初めのうちは、何故、突然シュウがカレーを喉に詰まらせたのか分からず、キョトンとしていた俺だったが、遠くの方で「きゃっ! 高坂くんったら……!」という早瀬の黄色い声が聞こえてきた瞬間、俺は、シュウが今の言葉をどういう意味で取ったのかを把握した。
「あ! いや! ち……違うっ!」
俺は、顔面から血の気が引くのを感じながら、慌てて首と両手を振りまくった。
「い――今のは、そういう意味じゃなくって! その……つ、連れション! そう! 連れションに行こうぜ! ……って、そういう意味だから! 連れションしたいだけ、な!」
「晄……飲食店で、そのワードの連発はちょっと……」
すっかりテンパって、捲し立てる俺を見かねて、父さんが声を顰めて諫める。
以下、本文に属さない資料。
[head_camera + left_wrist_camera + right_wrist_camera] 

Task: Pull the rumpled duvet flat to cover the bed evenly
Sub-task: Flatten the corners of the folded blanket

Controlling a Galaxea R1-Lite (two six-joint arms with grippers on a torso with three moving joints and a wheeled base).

その声に少し我に返ると、周囲の喧騒がパタリと止んでいるのに気が付き、俺はさっきとは違う意味で青ざめた。
「あ……その……ご、ごめんなさ……」
「よし、分かった、ヒカル!」
すっかり狼狽して、ドン引きしている周囲の客達に頭を下げようとした寸前、シュウが勢いよく立ち上がり、俺の声を遮った。
「実は、丁度俺も行きたいと思ってたところだったんだ! ヒカル、一緒に行こうぜ、連れションに!」
「――!」
殊更に“連れション”を強調したシュウの声に、再び周囲が凍りついたが、シュウはそれを屁とも思わない様子で、俺の二の腕を掴んだ。そして、俺を引きずる様にして、店の奥――トイレの方へズカズカと歩いていく。
その途中、声を顰めて、俺にだけ聞こえる様にして言った。
「――まったく。ふたりきりで話がしたいんだったら、はじめっからそう言えよ、ヒカル」
「……ごめん」
シュウの紛う事なき正論の前に、俺はペコペコと頭を下げ続けるしかなかった……。